As David Barboza reported over the weekend in The New York Times, Chinese authorities are expanding their melamine investigation. Melamine is the toxic chemical that should not be making its way into the food supply chain — but that nevertheless has been. By now, some may be tuning out news about food (and product) safety scandals. Not sourcing executives… Managing risk — particularly food and product safety risk — has risen to the top of the agenda of most sourcing executives. The same is true for government regulators, both here in the U.S. and abroad.
What is perhaps most interesting, though, is that there really aren’t a lot of good ideas on how to effectively manage this category of risk. I was struck by this comment from a professor at NYU, who was quoted in Barboza’s article:
“’A year ago, everybody should have been in a complete panic about it and done something then,’ said Marion Nestle, a professor of food studies and public health at New York University and the author of ‘Pet Food Politics: The Chihuahua in the Coal Mine.’ ‘Someone should have required that melamine not be in any food product.’”

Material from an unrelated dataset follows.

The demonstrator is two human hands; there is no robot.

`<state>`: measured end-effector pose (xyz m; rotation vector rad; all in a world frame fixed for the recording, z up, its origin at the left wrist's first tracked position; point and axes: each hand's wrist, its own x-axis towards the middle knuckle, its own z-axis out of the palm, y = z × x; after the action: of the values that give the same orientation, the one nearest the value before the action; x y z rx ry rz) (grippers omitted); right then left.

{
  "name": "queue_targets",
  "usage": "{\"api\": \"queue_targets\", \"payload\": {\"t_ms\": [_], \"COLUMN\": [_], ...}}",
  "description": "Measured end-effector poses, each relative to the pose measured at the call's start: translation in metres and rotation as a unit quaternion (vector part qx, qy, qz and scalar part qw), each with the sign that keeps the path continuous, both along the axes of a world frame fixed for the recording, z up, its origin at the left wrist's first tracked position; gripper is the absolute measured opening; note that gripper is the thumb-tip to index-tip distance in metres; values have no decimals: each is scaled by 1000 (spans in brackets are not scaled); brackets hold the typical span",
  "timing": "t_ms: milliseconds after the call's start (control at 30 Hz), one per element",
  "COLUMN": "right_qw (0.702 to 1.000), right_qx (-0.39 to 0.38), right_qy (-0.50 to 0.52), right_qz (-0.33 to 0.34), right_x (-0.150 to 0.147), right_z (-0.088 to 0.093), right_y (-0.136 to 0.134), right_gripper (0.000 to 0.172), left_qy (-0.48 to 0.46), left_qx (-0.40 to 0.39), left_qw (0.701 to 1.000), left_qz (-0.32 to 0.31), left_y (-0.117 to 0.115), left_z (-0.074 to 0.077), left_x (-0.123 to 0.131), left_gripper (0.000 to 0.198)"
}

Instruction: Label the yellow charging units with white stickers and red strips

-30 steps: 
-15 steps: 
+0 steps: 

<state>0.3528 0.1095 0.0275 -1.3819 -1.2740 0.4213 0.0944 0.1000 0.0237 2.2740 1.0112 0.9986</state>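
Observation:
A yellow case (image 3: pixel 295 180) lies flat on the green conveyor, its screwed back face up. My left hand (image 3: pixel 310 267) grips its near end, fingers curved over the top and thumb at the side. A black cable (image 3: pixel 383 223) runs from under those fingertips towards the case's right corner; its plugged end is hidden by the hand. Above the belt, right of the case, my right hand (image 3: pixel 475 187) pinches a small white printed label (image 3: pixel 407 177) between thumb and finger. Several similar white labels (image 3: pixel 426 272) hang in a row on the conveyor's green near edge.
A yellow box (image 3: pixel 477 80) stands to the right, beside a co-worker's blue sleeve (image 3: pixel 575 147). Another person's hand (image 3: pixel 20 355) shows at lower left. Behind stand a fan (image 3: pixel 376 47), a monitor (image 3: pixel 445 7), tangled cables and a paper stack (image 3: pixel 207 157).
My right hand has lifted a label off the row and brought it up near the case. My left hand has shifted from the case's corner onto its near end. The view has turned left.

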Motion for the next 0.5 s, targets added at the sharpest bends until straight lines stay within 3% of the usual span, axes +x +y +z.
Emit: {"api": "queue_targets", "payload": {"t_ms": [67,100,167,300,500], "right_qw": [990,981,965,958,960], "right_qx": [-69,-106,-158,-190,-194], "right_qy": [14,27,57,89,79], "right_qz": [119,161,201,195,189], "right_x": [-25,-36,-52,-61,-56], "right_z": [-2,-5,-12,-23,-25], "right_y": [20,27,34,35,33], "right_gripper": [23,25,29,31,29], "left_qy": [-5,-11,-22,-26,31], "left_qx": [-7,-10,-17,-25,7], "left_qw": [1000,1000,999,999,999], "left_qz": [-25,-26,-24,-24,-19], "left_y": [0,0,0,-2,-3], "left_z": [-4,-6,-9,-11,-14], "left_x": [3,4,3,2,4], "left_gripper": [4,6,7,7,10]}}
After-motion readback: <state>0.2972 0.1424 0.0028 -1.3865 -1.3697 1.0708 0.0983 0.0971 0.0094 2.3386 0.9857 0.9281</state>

Professor Nestle seems to be assuming that simply requiring that melamine be excluded from the supply chain would have solved the problem. Not so — and particularly not so in China. The number of participants in the food supply chain — just in China — is huge. How would you communicate new requirements to all these participants, let alone enforce these requirements?
Putting the right regulations on the books is perhaps a necessary step, but a much more comprehensive approach to solving the problem is required. As noted above, regulation must be coupled with communication and enforcement. In addition, key players (government regulators, inspection agencies, private sector leaders) must agree on standards and provide for transparency about who is abiding by these standards. This last piece creates positive incentives for good behavior — an important complement to punishments for bad behavior.